ACTIVITY:
Type out every line below exactly as it reads.

THE DATA:

########

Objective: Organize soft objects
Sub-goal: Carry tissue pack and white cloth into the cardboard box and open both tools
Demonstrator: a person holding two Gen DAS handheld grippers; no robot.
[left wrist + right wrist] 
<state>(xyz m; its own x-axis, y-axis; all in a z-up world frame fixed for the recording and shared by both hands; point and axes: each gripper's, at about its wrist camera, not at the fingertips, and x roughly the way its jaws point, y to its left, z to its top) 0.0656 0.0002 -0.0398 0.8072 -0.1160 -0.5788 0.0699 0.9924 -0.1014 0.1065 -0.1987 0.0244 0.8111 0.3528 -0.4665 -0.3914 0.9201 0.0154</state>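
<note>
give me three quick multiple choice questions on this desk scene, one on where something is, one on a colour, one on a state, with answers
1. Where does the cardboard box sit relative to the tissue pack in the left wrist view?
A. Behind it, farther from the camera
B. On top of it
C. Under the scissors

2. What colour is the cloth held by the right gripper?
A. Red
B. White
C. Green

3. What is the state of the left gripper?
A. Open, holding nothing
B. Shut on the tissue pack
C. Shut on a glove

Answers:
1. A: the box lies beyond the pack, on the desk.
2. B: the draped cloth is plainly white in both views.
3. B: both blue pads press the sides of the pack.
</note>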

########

FINISHED EXERCISE:
Objective: Organize soft objects
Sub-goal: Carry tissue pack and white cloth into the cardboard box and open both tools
Demonstrator: a person holding two Gen DAS handheld grippers; no robot.
[left wrist + right wrist] 
<state>(xyz m; its own x-axis, y-axis; all in a z-up world frame fixed for the recording and shared by both hands; point and axes: each gripper's, at about its wrist camera, not at the fingertips, and x roughly the way its jaws point, y to its left, z to its top) 0.0656 0.0002 -0.0398 0.8072 -0.1160 -0.5788 0.0699 0.9924 -0.1014 0.1065 -0.1987 0.0244 0.8111 0.3528 -0.4665 -0.3914 0.9201 0.0154</state>
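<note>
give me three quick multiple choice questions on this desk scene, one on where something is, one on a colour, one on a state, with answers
1. Where does the cardboard box sit relative to the tissue pack in the left wrist view?
A. Behind it, farther from the camera
B. On top of it
C. Under the scissors

2. What colour is the cloth held by the right gripper?
A. Red
B. White
C. Green

3. What is the state of the left gripper?
A. Open, holding nothing
B. Shut on the tissue pack
C. Shut on a glove

Answers:
1. A: the box lies beyond the pack, on the desk.
2. B: the draped cloth is plainly white in both views.
3. B: both blue pads press the sides of the pack.
</note>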

There is nothing further to the answer.